A collection of my personal writeups for retired HackTheBox machines. Each writeup documents the full attack path — from initial reconnaissance through privilege escalation — with detailed explanations of the vulnerabilities exploited and the methodology used.
I'm an aspiring penetration tester actively working through HackTheBox machines to sharpen my offensive security skills. These writeups serve as both personal reference notes and a resource for others in the community learning the same concepts.
Every week a new machine is released as part of HackTheBox Season 11. I solve each machine and publish the writeup here after it has been officially retired.
My general approach follows a structured penetration testing methodology:
- Reconnaissance — Port scanning, service enumeration, version detection
- Vulnerability Research — Identifying CVEs and weaknesses based on discovered services
- Exploitation — Gaining initial foothold
- Post-Exploitation — Enumeration for privilege escalation vectors
- Privilege Escalation — Escalating to root
- Documentation — Writing up the full chain with commands and explanations
All writeups are published only after the machine has been officially retired by HackTheBox.

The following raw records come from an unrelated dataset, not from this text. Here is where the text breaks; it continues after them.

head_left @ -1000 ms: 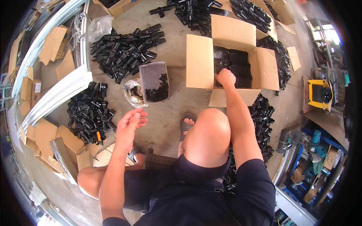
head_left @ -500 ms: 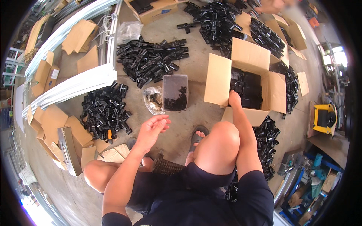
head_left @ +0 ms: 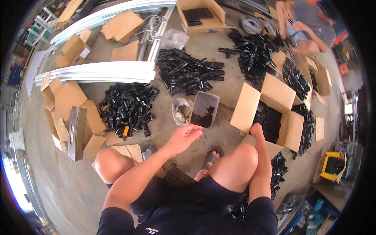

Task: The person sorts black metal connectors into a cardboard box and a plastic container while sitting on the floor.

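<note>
My left hand hovers over the floor in front of a dark grey bin, fingers loosely stretched out, with nothing visible in it. Small black parts lie in the bin's near end. Beside the bin, touching or nearly so, sits a clear plastic bag holding small brownish things. My right hand reaches over the near left edge of an open cardboard box, where black plastic parts are packed. The fingers of that hand are hidden inside the box.
Heaps of black plastic fittings lie at left, centre and far right. White metal profiles stretch along the left. Torn cardboard lies near them. Another person sits far right. A yellow-framed object stands at right.
The view has swung, so the floor things appear farther right. My left hand has come closer to the grey bin, its fingers straighter. My right hand is still at the box.
</note>
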Action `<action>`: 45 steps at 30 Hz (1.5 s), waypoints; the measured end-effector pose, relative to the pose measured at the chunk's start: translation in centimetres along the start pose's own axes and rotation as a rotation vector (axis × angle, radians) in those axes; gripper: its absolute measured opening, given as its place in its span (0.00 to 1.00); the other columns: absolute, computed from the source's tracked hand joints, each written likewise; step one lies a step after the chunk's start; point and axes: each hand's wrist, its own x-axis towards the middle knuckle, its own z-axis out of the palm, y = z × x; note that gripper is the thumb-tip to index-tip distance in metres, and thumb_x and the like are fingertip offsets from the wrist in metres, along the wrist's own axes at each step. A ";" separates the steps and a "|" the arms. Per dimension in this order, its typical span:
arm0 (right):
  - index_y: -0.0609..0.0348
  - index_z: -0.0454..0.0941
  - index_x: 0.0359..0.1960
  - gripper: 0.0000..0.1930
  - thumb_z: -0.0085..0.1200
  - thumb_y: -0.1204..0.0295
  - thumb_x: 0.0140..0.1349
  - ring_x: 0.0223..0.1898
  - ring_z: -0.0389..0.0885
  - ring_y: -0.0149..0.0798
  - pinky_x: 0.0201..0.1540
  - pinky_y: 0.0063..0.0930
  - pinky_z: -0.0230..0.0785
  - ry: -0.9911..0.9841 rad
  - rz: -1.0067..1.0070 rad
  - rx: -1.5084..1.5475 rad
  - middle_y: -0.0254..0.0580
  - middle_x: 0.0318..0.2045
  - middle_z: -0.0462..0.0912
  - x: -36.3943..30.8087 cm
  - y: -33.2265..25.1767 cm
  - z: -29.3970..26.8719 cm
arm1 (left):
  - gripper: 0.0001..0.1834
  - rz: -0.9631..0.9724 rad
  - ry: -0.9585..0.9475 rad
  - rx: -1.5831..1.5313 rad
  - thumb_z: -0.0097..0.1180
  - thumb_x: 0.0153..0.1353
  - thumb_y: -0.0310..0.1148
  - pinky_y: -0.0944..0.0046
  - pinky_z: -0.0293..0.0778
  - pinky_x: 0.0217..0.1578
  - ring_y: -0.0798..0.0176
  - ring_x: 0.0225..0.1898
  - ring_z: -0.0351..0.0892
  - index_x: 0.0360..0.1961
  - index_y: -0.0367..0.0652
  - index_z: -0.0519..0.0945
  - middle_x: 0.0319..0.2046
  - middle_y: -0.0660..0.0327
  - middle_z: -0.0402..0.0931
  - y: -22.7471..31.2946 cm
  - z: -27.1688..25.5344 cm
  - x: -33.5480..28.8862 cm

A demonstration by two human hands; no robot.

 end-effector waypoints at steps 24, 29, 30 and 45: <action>0.62 0.79 0.53 0.15 0.55 0.69 0.67 0.35 0.85 0.50 0.33 0.40 0.75 -0.124 -0.130 0.341 0.54 0.33 0.85 2.5 3.9 5.0 | 0.21 0.089 -0.010 0.257 0.58 0.71 0.42 0.64 0.77 0.48 0.68 0.45 0.81 0.54 0.36 0.80 0.44 0.60 0.83 -2.4 0.4 0.1; 0.62 0.78 0.53 0.16 0.56 0.69 0.67 0.33 0.84 0.47 0.31 0.37 0.74 -0.146 -0.101 0.389 0.52 0.32 0.85 2.8 4.4 5.7 | 0.21 0.102 -0.009 0.209 0.59 0.71 0.42 0.64 0.77 0.47 0.68 0.44 0.81 0.53 0.35 0.80 0.43 0.60 0.83 -1.7 0.2 -0.4; 0.62 0.78 0.53 0.16 0.56 0.69 0.68 0.33 0.84 0.46 0.31 0.37 0.74 -0.151 -0.101 0.398 0.51 0.32 0.85 3.0 4.4 5.8 | 0.20 0.118 -0.008 0.207 0.59 0.71 0.42 0.64 0.77 0.47 0.69 0.44 0.80 0.53 0.35 0.80 0.43 0.60 0.83 -1.6 0.2 -0.5; 0.61 0.77 0.55 0.16 0.58 0.69 0.68 0.27 0.82 0.38 0.24 0.31 0.71 -0.011 0.084 0.944 0.44 0.27 0.84 4.5 3.5 1.0 | 0.17 0.208 0.033 0.172 0.59 0.71 0.38 0.65 0.77 0.46 0.70 0.43 0.80 0.52 0.35 0.81 0.41 0.61 0.83 -1.8 0.2 -1.0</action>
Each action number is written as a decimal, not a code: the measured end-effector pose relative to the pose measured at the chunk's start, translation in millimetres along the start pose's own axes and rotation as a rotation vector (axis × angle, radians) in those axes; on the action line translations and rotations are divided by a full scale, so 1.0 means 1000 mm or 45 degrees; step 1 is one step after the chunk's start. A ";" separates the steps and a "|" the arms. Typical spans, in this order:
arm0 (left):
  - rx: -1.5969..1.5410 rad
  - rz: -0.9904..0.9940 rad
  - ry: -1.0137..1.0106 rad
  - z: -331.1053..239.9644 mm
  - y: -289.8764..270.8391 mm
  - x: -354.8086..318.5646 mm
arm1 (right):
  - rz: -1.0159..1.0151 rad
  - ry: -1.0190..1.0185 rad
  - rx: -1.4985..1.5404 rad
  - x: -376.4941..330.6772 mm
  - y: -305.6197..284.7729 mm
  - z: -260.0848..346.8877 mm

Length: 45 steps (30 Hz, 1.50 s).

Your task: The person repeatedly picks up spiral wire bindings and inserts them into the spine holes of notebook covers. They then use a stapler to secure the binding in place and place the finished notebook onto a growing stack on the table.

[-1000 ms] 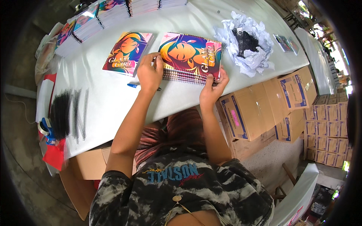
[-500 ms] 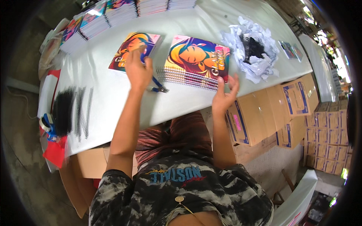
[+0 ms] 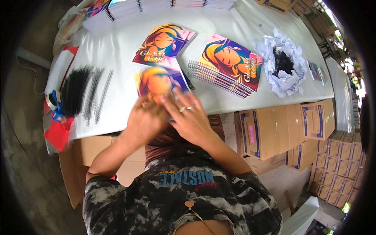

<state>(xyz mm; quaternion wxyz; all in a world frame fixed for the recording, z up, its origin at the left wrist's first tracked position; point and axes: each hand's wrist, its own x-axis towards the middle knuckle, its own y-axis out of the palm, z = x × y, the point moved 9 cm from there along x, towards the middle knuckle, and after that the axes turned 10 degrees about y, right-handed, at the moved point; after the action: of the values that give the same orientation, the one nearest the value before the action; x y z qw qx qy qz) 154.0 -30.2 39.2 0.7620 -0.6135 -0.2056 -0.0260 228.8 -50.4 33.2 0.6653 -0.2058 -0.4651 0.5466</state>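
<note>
A notebook (image 3: 156, 80) with a colourful illustrated cover lies near the table's front edge, blurred by motion. My left hand (image 3: 147, 119) and my right hand (image 3: 190, 119), which wears a ring, are side by side with closed fingers on its near edge. The hands hide that edge, so its binding cannot be seen. Just beyond lies a slightly fanned pile of matching notebooks (image 3: 162, 43). To the right, a stack of spiral-bound notebooks (image 3: 231, 58) has its coils toward me. Part of a dark cutter tool (image 3: 190, 84) peeks from under the held notebook's right side.
Black binding coils (image 3: 76, 92) lie at the left, near a blue tape dispenser (image 3: 55, 102). Crumpled pale wrapping (image 3: 295, 58) holds black bits at the right. More notebook stacks (image 3: 127, 11) line the far edge. Cardboard boxes (image 3: 270, 129) stand beside the table.
Both hands have come together at the front edge. A notebook is now drawn toward me from the left pile, covering most of the cutter. The view has shifted slightly.
</note>
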 end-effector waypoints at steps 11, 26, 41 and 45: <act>-1.759 -0.820 -1.401 0.080 0.080 -0.111 | 0.050 0.657 1.529 -0.020 0.061 -0.100; -0.280 -0.311 -1.482 0.212 0.069 -0.194 | 0.121 0.188 1.232 0.017 0.022 -0.066; -1.417 -0.362 -1.037 0.140 0.027 -0.122 | 0.119 0.266 1.267 0.018 0.034 -0.065; -1.450 -0.348 -1.124 0.141 0.025 -0.118 | 0.202 0.133 1.183 0.023 0.028 -0.049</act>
<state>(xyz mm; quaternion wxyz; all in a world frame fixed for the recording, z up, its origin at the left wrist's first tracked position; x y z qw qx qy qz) 13.5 84.4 -1.4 0.1614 -0.8366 -0.5228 0.0258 254.4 -9.1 -2.9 0.6657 0.0515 -0.1200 0.7347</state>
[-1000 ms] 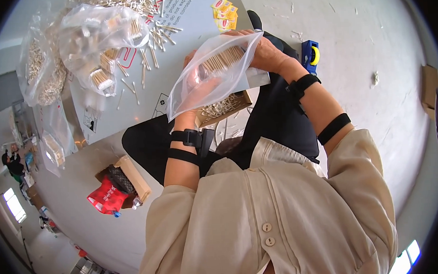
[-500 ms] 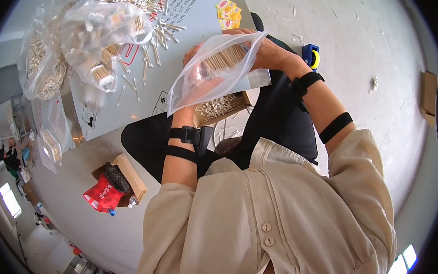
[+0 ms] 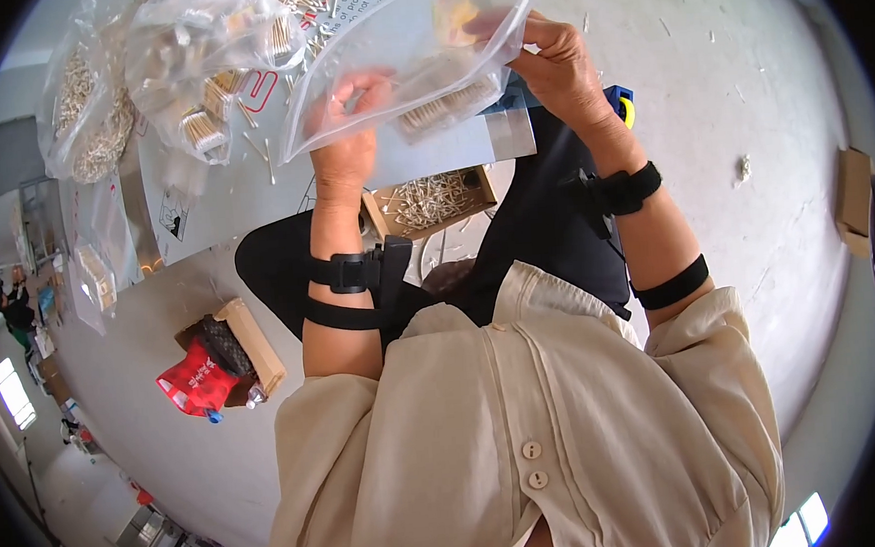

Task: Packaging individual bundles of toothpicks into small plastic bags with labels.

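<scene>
A clear plastic bag with a bundle of small pale sticks inside is held up in front of me over the table edge. My left hand grips its lower left part, partly seen through the plastic. My right hand pinches the bag's upper right edge. Both forearms wear black straps. Below the bag, an open cardboard box with more pale sticks rests by my lap.
A pale table holds scattered sticks and several clear bags of sticks. A cardboard box with a red packet stands on the floor at left. A small cardboard box lies far right. A blue and yellow object is by my right wrist.
Both hands have lifted the bag higher and spread it wider. The view has tilted down, so the table and bags sit higher in the picture.
</scene>
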A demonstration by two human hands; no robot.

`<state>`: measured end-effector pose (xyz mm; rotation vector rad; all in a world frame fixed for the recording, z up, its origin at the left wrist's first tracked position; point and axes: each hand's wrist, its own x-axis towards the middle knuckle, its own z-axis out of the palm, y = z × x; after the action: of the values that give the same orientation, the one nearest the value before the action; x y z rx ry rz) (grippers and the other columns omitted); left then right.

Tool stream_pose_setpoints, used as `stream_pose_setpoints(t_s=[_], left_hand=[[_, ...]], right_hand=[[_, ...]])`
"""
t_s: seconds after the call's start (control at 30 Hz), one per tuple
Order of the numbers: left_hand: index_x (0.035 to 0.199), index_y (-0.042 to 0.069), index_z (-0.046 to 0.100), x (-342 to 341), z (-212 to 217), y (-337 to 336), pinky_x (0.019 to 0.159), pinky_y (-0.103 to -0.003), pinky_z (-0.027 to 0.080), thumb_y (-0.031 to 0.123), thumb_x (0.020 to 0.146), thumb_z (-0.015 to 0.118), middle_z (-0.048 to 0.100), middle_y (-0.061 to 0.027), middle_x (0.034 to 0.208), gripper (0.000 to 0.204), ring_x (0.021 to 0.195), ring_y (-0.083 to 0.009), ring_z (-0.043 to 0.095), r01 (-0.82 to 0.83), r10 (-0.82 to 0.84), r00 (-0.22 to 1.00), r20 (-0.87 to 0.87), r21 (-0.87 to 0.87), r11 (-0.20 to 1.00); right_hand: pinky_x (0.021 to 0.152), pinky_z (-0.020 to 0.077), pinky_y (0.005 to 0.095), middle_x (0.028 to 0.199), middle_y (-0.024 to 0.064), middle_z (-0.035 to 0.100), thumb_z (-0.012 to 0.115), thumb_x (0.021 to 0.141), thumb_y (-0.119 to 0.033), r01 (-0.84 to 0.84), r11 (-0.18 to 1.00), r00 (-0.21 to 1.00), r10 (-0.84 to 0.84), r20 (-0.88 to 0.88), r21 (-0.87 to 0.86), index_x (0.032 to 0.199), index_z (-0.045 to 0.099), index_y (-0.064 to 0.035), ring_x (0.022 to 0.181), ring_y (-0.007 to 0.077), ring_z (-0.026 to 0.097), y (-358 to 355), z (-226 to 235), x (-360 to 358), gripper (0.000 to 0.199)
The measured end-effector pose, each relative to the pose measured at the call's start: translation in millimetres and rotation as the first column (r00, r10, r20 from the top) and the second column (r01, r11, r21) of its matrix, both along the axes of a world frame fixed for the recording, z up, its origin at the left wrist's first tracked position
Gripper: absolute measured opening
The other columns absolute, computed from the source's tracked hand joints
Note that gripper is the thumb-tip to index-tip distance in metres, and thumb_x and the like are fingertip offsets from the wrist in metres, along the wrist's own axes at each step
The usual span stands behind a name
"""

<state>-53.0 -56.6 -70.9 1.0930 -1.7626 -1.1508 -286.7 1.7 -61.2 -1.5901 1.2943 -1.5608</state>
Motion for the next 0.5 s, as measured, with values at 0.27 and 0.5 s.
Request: stream_pose_setpoints(t_s=[0.27,0.5], left_hand=[[0.112,0.004,0.064,22.1,-24.4,-8.6,0.091,-0.029,0.046,0.007,0.075,0.073,0.065,-0.0053,0.111,0.038,0.101,-0.0161,0.060,0.159,-0.169,0.979,0.109,0.098,0.982],[0.134,0.006,0.044,19.1,-53.0,-1.1,0.101,-0.037,0.043,0.007,0.056,0.083,0.051,-0.0113,0.132,0.087,0.119,-0.0280,0.052,0.301,-0.255,0.932,0.258,-0.159,0.940]], right_hand=[[0.110,0.0329,0.0375,0.139,0.0100,0.045,0.084,0.058,-0.011,-0.115,0.958,0.922,0.202,-0.331,0.264,0.129,0.055,-0.0140,0.134,0.0308,0.035,20.4,-42.7,3.4,0.077],[0.111,0.0317,0.0361,0.137,0.0079,0.047,0.082,0.050,-0.008,-0.091,0.934,0.890,0.231,-0.392,0.345,0.131,0.051,-0.0162,0.131,0.0309,0.038,8.0,-98.3,4.6,0.088]])
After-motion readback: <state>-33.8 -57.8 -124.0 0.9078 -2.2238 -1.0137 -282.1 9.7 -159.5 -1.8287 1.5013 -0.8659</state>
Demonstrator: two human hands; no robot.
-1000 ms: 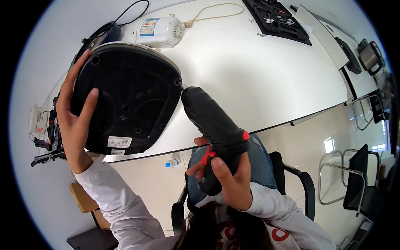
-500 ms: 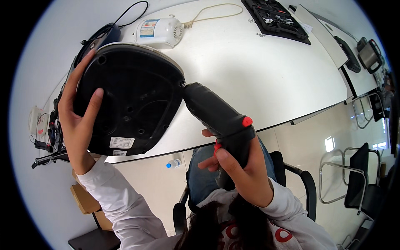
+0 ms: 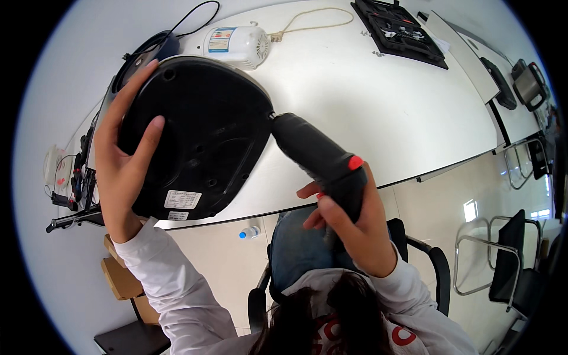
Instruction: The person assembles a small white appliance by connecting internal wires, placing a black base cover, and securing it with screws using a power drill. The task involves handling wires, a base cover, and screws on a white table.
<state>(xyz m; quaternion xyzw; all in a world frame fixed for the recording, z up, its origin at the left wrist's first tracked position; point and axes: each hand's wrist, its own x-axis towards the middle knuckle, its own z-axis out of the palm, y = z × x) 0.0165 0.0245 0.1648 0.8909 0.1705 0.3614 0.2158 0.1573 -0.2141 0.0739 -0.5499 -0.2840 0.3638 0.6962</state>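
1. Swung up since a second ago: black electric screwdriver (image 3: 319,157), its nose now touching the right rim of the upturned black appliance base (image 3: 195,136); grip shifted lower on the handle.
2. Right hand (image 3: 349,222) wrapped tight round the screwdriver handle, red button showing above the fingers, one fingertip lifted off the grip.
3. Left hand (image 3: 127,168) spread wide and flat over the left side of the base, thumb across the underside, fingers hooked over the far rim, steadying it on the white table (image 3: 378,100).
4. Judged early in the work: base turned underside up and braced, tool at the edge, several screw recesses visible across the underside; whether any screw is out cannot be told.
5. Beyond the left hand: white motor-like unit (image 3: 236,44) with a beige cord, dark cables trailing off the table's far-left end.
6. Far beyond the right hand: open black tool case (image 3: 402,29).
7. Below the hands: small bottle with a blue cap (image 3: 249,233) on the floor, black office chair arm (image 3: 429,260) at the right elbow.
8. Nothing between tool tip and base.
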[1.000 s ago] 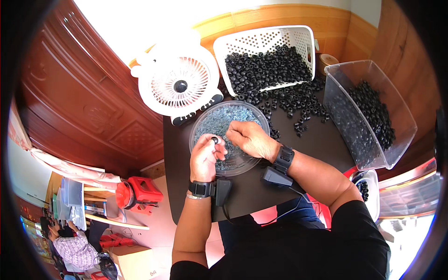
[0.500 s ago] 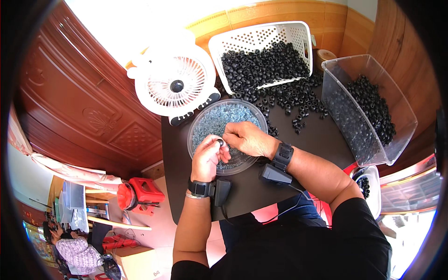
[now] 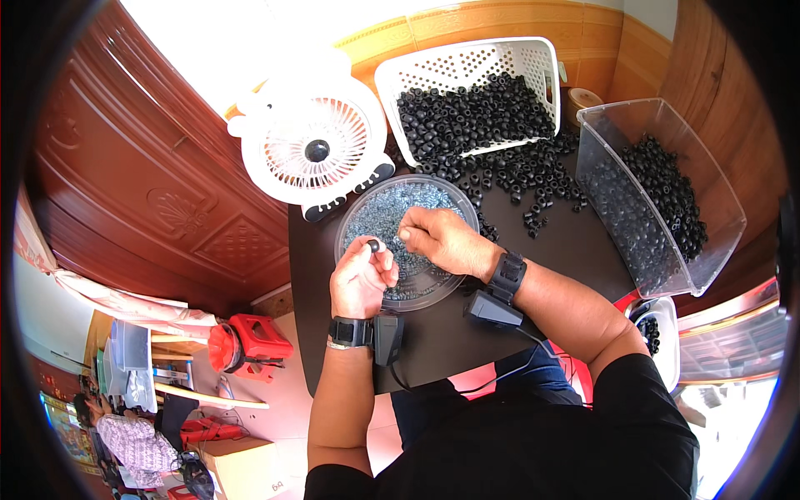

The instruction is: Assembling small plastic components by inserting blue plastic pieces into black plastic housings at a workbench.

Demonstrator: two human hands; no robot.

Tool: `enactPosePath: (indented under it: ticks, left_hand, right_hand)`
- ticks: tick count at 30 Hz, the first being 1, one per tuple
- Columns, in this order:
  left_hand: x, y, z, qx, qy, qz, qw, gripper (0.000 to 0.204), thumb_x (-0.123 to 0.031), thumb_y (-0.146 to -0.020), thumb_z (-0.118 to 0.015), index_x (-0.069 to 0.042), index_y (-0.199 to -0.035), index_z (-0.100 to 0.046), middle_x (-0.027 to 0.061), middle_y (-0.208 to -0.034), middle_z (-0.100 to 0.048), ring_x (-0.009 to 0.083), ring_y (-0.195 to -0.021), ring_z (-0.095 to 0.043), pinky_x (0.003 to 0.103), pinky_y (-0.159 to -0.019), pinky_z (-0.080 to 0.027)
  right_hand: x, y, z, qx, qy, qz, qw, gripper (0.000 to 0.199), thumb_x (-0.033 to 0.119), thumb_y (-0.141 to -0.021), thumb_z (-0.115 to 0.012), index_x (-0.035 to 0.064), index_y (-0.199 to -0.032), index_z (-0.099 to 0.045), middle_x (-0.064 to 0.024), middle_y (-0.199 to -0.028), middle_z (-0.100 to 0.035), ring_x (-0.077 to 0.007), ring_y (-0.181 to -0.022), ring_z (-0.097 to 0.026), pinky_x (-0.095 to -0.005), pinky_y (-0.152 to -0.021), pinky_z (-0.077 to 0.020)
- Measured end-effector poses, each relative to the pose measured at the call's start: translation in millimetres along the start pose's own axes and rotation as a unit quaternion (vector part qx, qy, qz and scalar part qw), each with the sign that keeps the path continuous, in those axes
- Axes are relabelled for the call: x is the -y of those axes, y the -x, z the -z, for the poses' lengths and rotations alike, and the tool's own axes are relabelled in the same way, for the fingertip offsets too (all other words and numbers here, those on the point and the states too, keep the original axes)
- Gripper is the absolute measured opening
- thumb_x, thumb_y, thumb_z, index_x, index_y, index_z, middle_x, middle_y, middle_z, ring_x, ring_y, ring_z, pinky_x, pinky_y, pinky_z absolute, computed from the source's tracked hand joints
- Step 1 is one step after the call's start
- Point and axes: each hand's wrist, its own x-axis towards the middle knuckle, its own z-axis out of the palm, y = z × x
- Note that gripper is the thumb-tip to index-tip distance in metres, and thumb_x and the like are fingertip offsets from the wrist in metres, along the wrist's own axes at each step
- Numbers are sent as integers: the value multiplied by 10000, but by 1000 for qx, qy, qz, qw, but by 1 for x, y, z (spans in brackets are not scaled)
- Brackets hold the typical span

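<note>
Between the thumb and fingers of my left hand [image 3: 358,283] is a small black ring-shaped part [image 3: 373,246]. That hand is at the left side of a round clear tub [image 3: 341,250], which is filled with small bluish clear pieces [image 3: 408,200]. My right hand [image 3: 446,242] hovers over the middle of the tub, its fingers closed in a pinch. What they hold, if anything, is too small or hidden to see. A short gap separates the two hands.
A white perforated basket [image 3: 550,83] of black parts leans at the back, with loose black parts [image 3: 533,179] spilling from it. On the right stands a clear bin [image 3: 708,183] holding more. A white fan [image 3: 317,150] is at the back left of the dark table [image 3: 321,350].
My left hand has moved slightly left with the black ring-shaped part, away from my right hand. My right hand has hardly moved.
</note>
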Motion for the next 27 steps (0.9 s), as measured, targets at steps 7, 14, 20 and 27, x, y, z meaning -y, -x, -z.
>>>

| Machine | OS | Difficulty | Tags |
|---|---|---|---|
| Connected | Linux | Easy | SQLi FreePBX CVE-2025-57819 incron modprobe |
| Reactor | Linux | Easy | Next.js RSC CVE-2025-55182 Node.js Inspector SSH Tunneling |
| DevHub | Linux | Medium | MCP CVE-2026-23744 Jupyter SSH Pivoting Hardcoded API Key |
- Nmap
- Burp Suite
- Netcat
- Hashcat
- SQLite3
- Python (custom exploit scripts)
- SSH tunneling
- Chrome DevTools (Node.js Inspector)
These writeups are intended purely for educational purposes. All machines are retired HackTheBox machines. I do not condone unauthorized access to systems. Always practice ethical hacking in legal environments.